How to complete this task:
Search the listing below for the string "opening" and show each line that contains it.
************
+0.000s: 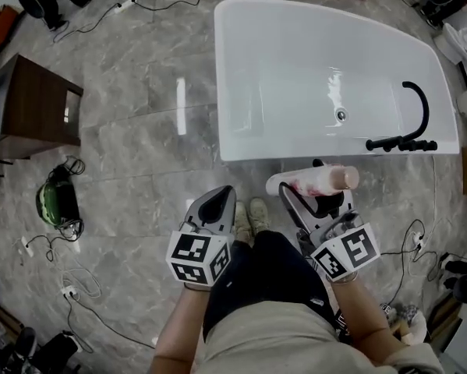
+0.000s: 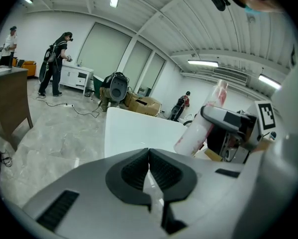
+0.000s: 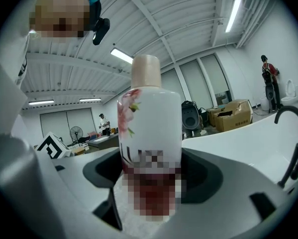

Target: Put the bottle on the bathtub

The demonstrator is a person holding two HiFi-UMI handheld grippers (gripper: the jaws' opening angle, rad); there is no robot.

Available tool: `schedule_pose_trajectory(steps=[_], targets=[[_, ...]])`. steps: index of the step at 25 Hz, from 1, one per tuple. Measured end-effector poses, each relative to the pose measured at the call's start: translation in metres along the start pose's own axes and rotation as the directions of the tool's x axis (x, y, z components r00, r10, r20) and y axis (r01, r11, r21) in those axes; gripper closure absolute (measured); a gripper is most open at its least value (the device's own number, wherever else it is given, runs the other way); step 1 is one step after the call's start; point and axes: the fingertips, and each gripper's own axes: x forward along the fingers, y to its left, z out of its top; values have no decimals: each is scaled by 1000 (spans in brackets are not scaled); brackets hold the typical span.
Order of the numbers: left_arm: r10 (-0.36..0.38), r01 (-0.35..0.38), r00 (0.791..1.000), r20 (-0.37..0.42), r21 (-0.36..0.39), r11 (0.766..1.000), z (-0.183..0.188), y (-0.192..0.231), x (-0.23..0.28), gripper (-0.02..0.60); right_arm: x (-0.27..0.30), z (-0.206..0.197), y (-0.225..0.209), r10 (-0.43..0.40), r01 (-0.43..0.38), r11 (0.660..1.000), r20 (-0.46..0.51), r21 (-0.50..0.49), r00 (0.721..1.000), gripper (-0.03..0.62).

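Observation:
A white bottle (image 1: 315,180) with pink flower print and a beige cap lies crosswise in my right gripper (image 1: 315,195), which is shut on its lower body. It hangs just in front of the near rim of the white bathtub (image 1: 295,76). In the right gripper view the bottle (image 3: 149,128) stands up between the jaws, with the bathtub (image 3: 248,133) rim behind it. My left gripper (image 1: 215,206) is shut and empty, its pads touching, to the left of the bottle over the floor. The left gripper view shows the bottle (image 2: 201,126) and the bathtub (image 2: 134,131) ahead.
A black faucet (image 1: 412,123) stands on the tub's right rim. A brown wooden cabinet (image 1: 34,107) sits at the left, with a green and black device (image 1: 58,201) and cables on the grey floor. People (image 2: 54,63) stand far back in the room.

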Motion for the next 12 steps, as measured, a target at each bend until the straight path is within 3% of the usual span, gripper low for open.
schedule_pose_trajectory(steps=[12], targets=[[30,-30,1000,1,-24,999,-29,21,57,574,31,-63,-33,38,-40,999,-58,-37,998,260]])
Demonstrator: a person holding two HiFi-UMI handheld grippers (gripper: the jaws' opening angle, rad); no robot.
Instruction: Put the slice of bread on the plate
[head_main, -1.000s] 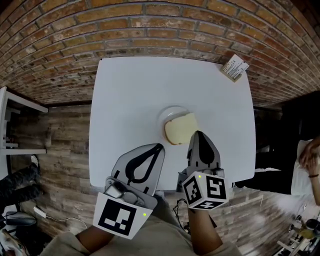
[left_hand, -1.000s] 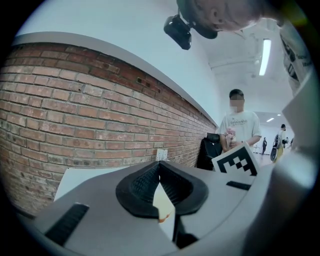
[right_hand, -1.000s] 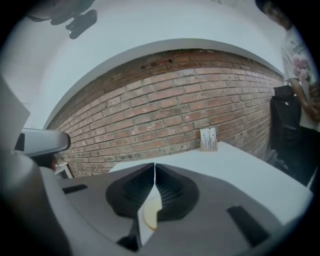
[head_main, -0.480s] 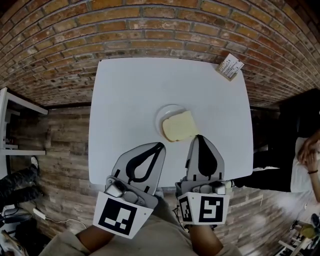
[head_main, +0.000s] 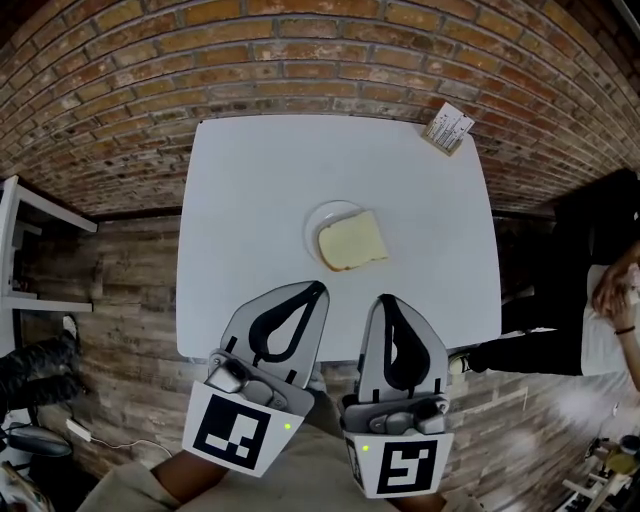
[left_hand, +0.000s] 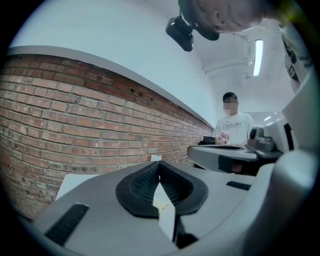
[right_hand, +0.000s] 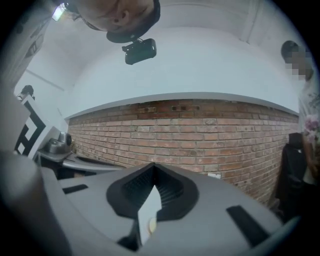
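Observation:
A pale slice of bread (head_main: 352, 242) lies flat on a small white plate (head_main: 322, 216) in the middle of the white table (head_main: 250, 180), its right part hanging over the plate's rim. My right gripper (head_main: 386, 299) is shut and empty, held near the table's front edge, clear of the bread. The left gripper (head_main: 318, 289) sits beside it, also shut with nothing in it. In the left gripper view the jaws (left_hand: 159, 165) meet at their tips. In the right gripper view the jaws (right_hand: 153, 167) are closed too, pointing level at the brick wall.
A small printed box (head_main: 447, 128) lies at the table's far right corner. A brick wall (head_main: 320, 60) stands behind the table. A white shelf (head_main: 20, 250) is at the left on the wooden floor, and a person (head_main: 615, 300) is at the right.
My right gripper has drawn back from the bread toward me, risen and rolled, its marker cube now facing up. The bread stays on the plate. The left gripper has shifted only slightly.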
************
Result:
The demonstrator is a person holding two HiFi-UMI handheld grippers (gripper: the jaws' opening angle, rad); there is no robot.
Demonstrator: a person holding two HiFi-UMI handheld grippers (gripper: the jaws' opening angle, rad); no robot.

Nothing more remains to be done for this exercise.